┌─ DATA PROVIDED
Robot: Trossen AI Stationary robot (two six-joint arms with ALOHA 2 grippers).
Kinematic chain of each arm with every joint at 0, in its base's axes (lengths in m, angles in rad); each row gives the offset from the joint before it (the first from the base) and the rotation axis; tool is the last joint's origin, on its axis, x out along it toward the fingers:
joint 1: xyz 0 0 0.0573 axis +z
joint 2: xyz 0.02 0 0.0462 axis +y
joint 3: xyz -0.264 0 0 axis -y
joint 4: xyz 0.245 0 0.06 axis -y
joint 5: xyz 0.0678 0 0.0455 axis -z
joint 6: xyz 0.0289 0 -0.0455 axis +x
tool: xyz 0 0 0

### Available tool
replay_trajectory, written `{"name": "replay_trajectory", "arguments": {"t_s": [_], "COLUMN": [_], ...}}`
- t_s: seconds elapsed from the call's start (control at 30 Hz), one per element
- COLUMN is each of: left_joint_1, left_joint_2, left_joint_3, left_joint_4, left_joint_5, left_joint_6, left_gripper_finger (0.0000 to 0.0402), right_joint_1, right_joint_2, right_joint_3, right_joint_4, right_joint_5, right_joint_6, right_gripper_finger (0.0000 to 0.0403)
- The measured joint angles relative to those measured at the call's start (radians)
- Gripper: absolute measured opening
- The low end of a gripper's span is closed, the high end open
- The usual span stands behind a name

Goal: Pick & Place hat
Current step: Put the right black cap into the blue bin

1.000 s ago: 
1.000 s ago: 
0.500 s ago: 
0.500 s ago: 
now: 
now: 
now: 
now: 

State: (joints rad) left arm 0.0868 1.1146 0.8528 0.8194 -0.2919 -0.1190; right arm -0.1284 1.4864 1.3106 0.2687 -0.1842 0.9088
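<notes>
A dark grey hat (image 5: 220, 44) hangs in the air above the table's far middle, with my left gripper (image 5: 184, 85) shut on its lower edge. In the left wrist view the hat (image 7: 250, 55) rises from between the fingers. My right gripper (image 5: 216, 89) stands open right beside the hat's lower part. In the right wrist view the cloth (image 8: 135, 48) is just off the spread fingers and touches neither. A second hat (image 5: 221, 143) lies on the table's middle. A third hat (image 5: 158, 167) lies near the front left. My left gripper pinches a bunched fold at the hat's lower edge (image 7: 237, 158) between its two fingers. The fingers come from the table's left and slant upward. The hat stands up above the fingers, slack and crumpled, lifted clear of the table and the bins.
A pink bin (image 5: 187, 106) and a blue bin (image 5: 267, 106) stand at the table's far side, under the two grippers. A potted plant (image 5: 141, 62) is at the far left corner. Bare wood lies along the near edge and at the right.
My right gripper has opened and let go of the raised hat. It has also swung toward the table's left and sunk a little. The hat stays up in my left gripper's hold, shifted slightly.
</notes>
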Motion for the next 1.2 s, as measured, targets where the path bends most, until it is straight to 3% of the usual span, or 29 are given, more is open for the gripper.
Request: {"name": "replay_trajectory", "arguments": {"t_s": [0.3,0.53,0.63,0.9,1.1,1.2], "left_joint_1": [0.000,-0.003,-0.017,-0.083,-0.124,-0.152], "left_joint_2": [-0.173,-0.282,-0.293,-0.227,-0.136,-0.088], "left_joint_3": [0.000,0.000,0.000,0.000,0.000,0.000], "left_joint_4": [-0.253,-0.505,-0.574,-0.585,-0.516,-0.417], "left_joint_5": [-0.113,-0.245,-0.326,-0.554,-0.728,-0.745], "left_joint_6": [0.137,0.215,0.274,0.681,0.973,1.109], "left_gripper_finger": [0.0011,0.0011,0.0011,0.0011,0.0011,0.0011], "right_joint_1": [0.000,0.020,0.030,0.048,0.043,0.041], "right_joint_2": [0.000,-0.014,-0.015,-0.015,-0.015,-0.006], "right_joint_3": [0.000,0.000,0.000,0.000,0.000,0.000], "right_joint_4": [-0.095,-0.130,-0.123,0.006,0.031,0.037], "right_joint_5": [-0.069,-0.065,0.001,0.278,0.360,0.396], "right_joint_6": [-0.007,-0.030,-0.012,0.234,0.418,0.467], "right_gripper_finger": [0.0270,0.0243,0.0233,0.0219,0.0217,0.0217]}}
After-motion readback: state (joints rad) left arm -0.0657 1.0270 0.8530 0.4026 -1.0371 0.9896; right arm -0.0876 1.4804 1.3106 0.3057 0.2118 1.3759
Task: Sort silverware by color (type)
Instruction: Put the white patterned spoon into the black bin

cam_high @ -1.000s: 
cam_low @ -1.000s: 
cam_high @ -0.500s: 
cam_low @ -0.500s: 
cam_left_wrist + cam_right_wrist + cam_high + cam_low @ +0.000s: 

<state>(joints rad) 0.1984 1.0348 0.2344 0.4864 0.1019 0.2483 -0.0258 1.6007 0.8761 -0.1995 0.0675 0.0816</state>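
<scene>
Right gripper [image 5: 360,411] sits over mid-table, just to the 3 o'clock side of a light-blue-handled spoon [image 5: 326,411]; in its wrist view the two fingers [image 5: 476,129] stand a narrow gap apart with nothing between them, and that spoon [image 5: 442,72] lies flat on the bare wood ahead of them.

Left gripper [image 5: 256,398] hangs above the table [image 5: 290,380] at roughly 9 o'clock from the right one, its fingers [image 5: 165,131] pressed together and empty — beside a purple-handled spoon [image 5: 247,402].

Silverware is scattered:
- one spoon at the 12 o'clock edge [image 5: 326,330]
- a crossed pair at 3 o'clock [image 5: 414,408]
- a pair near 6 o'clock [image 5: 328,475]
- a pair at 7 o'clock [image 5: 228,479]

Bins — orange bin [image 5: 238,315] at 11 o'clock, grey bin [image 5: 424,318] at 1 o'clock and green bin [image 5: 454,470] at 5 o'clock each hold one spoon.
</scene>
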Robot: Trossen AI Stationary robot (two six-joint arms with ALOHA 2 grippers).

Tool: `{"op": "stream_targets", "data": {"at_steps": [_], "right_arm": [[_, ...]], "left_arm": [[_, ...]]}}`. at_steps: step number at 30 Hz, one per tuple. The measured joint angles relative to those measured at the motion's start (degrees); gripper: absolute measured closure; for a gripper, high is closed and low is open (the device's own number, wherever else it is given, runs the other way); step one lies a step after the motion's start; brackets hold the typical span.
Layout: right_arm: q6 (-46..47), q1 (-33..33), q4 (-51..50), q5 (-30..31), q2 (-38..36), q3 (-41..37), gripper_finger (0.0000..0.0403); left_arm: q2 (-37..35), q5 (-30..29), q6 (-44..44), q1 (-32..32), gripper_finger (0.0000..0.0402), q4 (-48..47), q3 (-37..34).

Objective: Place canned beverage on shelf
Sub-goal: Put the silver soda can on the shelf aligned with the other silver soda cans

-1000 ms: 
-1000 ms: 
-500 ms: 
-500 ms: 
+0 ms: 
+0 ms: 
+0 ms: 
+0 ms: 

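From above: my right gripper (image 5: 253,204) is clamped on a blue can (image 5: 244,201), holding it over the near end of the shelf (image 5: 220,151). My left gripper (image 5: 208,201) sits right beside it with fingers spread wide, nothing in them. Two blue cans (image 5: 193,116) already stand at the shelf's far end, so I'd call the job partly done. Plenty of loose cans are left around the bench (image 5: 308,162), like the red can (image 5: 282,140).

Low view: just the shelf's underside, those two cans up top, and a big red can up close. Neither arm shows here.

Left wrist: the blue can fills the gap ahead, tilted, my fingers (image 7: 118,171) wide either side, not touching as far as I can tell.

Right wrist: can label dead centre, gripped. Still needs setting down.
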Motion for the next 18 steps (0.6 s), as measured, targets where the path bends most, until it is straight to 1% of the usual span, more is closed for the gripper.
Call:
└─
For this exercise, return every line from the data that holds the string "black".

▶ [EXERCISE RESULT]:
Current step: Put the right black cap into the blue bin
Instruction: Put the white patterned spoon into the black bin

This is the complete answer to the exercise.